= WHAT YOU ARE ASKED TO DO =
Say how many lines of the entries below include "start", giving nothing but that number.

[Records drawn from a dataset]
╔══

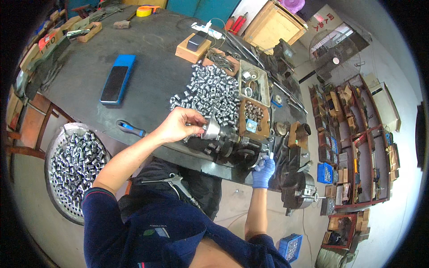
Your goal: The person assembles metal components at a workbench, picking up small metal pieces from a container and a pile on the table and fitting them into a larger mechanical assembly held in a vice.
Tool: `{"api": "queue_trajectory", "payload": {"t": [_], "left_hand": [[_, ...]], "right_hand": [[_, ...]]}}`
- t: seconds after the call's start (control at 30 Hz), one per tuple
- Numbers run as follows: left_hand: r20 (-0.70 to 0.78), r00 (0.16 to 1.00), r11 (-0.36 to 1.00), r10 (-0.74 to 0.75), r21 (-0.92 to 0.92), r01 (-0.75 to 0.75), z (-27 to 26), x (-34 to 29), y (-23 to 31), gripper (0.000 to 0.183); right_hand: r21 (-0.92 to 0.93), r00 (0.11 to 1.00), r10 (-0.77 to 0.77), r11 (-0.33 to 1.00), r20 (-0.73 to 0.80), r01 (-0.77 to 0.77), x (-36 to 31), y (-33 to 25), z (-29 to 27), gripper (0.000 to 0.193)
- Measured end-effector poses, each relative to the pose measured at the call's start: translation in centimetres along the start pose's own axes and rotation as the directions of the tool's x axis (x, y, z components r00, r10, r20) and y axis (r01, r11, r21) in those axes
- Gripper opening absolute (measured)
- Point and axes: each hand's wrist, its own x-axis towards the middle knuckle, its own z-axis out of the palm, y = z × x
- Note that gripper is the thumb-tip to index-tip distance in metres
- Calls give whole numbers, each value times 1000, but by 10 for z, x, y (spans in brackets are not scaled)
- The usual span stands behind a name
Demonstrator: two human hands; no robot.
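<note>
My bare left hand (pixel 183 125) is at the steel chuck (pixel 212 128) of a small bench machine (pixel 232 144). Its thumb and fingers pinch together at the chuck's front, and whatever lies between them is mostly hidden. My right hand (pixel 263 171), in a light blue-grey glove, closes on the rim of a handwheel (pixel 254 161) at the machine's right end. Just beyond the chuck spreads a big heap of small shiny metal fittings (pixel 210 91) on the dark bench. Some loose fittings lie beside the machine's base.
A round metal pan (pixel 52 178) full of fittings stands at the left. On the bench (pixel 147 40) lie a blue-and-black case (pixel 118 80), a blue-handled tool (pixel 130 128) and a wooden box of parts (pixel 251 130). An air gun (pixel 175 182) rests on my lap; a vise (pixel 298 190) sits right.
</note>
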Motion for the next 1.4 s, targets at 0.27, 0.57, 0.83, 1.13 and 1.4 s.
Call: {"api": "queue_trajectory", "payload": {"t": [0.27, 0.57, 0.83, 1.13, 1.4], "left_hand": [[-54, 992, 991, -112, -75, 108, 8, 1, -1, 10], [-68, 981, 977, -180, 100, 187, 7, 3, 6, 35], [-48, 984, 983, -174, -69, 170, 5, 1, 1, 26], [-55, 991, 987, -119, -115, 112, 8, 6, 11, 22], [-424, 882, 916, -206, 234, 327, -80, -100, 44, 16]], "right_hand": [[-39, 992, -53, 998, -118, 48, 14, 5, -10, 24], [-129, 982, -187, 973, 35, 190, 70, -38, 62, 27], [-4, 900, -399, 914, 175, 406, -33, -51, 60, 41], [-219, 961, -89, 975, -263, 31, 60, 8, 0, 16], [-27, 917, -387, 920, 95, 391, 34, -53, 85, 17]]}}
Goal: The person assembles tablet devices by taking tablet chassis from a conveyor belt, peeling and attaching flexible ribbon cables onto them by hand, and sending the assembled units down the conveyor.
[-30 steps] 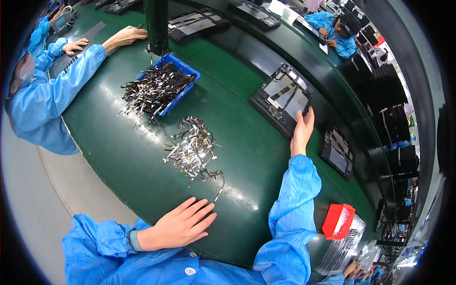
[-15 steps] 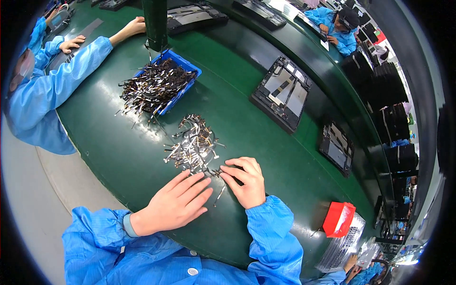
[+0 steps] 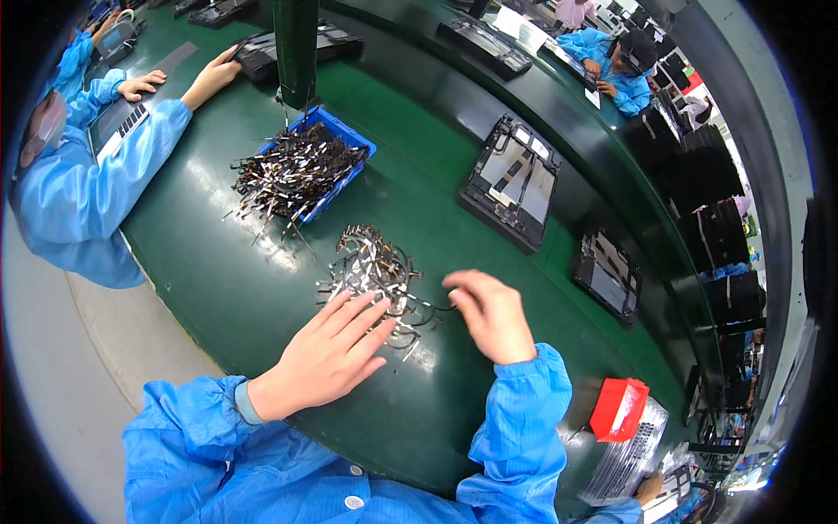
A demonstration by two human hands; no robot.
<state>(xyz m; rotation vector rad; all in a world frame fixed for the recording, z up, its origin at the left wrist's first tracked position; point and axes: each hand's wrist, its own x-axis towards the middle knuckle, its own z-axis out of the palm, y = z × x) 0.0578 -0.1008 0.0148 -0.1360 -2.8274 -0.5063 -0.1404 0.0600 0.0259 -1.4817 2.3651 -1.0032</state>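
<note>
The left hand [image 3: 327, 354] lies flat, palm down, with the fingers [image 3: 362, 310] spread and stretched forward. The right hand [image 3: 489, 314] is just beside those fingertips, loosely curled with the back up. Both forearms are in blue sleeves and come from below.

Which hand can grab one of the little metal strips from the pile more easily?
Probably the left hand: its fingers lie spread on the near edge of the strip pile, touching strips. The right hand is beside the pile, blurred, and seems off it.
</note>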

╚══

= COMPLETED TASK =
2